Work to complete.
Would you quote the material below from its first line through the line containing "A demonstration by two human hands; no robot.", exactly and with both ends included?

Stored data.
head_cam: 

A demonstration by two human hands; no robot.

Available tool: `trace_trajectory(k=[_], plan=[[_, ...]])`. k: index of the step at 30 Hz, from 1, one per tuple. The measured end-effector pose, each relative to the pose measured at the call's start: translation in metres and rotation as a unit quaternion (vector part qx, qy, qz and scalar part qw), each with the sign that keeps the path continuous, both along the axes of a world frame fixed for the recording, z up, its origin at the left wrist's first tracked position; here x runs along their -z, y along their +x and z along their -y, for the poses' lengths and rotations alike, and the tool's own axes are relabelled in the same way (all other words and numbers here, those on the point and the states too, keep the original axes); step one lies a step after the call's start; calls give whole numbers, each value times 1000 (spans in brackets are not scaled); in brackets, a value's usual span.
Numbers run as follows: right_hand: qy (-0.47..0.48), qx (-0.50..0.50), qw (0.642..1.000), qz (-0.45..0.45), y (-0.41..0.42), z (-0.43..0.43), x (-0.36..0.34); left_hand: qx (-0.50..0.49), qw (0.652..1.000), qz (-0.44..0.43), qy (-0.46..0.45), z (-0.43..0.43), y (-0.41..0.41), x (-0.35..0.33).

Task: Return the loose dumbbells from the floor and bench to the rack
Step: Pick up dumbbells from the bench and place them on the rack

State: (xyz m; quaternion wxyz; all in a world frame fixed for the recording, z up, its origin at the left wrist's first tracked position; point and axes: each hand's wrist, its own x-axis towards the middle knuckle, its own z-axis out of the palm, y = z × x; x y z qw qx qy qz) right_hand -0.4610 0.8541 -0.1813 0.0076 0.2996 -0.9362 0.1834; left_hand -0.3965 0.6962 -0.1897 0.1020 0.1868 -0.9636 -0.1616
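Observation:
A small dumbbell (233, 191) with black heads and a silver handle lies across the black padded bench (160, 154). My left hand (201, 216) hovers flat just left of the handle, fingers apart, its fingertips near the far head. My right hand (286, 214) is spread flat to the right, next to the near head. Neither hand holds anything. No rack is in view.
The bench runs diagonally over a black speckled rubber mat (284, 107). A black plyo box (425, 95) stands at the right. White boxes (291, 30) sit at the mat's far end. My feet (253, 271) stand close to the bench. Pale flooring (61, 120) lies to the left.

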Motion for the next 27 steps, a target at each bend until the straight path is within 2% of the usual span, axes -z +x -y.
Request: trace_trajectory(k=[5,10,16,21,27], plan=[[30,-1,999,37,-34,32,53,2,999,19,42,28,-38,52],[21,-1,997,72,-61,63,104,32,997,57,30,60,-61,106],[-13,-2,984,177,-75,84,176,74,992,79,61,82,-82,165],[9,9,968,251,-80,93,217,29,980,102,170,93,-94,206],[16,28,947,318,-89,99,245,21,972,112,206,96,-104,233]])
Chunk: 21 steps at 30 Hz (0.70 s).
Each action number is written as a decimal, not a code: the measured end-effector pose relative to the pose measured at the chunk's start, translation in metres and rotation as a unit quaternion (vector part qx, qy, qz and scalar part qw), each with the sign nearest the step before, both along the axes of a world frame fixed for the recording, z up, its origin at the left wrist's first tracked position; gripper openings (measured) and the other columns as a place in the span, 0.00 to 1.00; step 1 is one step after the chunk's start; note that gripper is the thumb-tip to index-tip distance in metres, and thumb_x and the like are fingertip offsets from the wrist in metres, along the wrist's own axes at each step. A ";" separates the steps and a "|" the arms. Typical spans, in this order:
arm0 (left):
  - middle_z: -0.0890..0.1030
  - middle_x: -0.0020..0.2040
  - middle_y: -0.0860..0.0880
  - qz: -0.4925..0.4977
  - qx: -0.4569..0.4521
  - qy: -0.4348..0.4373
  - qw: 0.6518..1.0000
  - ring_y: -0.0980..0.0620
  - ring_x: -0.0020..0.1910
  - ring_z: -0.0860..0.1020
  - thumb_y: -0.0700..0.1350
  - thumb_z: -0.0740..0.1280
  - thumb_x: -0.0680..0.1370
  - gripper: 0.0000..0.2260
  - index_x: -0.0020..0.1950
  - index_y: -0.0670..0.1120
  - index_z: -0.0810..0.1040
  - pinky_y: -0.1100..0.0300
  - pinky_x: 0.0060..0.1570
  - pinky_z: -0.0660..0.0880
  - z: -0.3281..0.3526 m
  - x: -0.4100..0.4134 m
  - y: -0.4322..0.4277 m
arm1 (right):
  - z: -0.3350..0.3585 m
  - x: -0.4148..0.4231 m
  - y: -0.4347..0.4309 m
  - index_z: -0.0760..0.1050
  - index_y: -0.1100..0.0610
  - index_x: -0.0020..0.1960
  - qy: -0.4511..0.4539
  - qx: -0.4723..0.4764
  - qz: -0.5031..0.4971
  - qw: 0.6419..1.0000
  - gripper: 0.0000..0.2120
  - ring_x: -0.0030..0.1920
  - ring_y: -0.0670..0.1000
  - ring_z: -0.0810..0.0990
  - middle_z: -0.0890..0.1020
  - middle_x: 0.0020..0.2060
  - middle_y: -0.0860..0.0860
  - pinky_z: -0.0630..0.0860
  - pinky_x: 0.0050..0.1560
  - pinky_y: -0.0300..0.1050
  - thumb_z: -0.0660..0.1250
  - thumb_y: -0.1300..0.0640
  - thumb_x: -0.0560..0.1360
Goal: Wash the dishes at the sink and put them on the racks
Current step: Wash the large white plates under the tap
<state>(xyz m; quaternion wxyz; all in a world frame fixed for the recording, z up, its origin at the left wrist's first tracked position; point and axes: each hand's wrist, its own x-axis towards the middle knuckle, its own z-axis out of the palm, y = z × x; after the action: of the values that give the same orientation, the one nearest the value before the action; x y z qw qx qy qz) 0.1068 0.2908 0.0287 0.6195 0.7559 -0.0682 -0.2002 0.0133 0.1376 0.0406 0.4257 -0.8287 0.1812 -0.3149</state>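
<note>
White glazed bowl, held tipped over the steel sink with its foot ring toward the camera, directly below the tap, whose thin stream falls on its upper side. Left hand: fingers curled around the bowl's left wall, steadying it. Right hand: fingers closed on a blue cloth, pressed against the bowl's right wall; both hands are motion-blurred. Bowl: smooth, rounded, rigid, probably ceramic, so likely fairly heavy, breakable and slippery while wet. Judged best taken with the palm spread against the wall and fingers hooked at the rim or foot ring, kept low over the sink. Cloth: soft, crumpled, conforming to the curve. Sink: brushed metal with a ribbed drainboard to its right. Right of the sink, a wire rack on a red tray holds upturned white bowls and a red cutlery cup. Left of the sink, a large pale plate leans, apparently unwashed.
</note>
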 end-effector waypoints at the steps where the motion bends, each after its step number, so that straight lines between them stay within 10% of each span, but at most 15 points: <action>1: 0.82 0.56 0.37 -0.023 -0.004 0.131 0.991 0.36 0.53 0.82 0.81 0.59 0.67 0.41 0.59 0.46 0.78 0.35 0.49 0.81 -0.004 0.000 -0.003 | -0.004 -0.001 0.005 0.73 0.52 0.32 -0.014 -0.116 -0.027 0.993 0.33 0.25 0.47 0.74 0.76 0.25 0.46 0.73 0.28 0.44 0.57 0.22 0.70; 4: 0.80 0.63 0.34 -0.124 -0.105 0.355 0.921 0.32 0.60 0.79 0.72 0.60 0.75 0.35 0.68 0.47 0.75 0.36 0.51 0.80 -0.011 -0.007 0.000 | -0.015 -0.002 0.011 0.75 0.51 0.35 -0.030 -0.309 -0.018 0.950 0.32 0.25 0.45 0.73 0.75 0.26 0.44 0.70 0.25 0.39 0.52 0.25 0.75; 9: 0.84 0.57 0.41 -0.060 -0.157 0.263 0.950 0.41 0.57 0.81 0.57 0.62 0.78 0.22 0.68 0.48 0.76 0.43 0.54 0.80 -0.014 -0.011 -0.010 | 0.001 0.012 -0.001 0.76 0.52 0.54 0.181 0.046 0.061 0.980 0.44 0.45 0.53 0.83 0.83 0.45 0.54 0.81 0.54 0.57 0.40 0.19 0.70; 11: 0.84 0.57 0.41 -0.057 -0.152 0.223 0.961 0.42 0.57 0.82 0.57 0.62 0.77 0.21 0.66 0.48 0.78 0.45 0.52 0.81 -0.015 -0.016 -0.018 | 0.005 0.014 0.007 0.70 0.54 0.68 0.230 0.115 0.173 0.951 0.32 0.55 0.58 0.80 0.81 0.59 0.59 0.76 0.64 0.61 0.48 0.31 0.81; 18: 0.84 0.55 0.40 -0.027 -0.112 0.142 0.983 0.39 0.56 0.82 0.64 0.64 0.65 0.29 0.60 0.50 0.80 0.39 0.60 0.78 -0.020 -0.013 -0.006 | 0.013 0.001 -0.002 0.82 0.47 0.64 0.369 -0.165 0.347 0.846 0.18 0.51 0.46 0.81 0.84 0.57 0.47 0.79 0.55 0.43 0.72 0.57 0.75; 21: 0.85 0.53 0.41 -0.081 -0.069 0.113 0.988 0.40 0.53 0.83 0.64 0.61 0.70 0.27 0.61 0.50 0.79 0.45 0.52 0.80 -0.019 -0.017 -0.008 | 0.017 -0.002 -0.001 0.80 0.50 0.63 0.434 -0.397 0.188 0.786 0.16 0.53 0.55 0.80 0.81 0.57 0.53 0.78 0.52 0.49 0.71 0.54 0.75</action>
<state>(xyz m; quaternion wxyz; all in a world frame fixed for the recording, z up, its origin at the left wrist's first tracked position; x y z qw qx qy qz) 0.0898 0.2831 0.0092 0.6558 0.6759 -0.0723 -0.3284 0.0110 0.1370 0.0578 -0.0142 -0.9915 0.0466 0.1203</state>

Output.
head_cam: 

A demonstration by two human hands; no robot.

Nothing further is required of the output.